After graduation from the Royal Military Academy at Woolwich Brooke was, on 24 December 1902, commissioned into the Royal Regiment of Artillery as a Second Lieutenant. During World War I he served with the Royal Artillery in France where he got a reputation as an outstanding planner of operations. At the battle of the Somme in 1916 he introduced the French "creeping barrage" system, thereby helping the protection of the advancing infantry from enemy machinegun fire.

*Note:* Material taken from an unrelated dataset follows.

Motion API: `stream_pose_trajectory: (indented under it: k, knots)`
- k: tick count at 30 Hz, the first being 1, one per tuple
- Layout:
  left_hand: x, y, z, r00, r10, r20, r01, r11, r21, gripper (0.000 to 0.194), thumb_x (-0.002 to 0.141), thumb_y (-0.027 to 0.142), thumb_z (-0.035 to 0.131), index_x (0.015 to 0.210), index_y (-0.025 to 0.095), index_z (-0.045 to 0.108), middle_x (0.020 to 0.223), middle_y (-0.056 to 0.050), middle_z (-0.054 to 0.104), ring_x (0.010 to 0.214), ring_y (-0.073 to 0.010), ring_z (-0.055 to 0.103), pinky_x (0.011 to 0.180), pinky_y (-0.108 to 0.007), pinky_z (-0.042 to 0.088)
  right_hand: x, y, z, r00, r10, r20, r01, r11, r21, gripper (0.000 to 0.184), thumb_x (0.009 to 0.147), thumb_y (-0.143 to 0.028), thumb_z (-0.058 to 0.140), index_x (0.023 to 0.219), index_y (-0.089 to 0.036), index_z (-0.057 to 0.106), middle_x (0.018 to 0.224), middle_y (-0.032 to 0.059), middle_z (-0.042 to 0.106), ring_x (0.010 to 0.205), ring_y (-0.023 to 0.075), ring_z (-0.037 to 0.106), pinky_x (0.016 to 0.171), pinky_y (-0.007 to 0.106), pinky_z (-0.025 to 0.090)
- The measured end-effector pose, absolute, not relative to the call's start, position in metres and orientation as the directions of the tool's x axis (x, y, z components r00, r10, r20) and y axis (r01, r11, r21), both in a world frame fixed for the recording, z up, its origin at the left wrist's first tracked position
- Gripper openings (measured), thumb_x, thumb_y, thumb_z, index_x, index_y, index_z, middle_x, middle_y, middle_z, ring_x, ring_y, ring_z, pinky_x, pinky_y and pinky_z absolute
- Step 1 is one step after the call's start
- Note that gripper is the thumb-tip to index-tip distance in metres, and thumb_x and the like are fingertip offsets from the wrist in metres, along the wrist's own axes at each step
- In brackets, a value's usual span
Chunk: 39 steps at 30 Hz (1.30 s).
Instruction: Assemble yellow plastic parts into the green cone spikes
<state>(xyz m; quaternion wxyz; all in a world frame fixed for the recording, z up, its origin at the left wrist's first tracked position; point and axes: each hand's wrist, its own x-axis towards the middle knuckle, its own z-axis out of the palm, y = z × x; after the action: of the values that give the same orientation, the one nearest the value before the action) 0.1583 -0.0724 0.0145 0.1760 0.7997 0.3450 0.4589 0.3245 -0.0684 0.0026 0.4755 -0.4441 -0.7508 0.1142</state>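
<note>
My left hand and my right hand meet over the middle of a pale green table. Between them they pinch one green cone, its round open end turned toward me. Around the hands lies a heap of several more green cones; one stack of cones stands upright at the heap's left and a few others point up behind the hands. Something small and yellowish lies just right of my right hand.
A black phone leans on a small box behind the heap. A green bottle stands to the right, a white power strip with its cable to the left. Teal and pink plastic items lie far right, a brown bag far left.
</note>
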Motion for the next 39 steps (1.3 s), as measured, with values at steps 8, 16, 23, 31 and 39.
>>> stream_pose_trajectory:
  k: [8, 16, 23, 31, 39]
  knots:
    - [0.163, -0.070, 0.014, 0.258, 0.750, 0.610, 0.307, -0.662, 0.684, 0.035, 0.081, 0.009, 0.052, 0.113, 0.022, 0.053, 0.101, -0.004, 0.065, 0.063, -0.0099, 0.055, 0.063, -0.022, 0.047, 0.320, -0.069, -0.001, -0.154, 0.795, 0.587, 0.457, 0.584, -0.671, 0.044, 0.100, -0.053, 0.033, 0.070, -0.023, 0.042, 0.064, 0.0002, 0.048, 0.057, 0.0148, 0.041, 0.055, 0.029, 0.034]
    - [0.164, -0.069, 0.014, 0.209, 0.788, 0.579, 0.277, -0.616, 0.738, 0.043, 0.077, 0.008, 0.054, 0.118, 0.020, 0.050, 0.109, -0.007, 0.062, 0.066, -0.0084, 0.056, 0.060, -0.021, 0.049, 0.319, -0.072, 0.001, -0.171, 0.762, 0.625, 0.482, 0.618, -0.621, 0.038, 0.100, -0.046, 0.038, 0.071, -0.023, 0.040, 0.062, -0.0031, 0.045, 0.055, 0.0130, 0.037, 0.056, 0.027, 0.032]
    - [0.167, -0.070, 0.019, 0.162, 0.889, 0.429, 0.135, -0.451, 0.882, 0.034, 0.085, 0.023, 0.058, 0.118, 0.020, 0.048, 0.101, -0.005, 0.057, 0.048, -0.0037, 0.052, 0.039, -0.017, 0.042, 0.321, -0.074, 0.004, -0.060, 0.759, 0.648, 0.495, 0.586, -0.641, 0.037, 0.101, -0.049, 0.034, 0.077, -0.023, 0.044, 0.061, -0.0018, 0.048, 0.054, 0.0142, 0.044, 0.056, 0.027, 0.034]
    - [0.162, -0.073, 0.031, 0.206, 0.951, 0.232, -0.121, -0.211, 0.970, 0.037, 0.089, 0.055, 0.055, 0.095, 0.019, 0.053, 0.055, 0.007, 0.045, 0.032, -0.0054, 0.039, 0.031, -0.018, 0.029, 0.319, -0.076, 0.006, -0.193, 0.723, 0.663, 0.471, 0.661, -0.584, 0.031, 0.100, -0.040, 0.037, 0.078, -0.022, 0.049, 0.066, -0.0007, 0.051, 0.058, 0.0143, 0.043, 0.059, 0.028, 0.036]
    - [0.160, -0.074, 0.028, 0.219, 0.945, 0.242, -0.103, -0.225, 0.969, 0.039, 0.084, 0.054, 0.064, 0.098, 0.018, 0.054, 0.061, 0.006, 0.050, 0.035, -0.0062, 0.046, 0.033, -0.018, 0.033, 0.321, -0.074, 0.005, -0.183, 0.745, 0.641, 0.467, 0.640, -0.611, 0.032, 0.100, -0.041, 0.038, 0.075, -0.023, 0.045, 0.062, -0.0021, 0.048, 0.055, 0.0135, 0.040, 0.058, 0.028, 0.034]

Brooke ended the conflict as a Lieutenant-Colonel with two DSOs.
Between the wars he was a lecturer at the Staff College, Camberley and the Imperial Defence College, where Brooke knew most of those who became leading British commanders of the Second World War. From the mid 1930s Brooke held a number of important appointments: Inspector of Artillery, Director of Military Training and then GOC of the Mobile Division. In 1938, on promotion to lieutenant-general he took command of the Anti-Aircraft Corps (renamed Anti-Aircraft Command in April 1939) and built a strong relationship with Air Marshal Hugh Dowding, the AOC-in-C of Fighter Command which laid a vital basis of cooperation between the two arms during the Battle of Britain. In July 1939 Brooke moved to command Southern Command. By the outbreak of the Second World War Brooke was already seen as one of the army's foremost generals.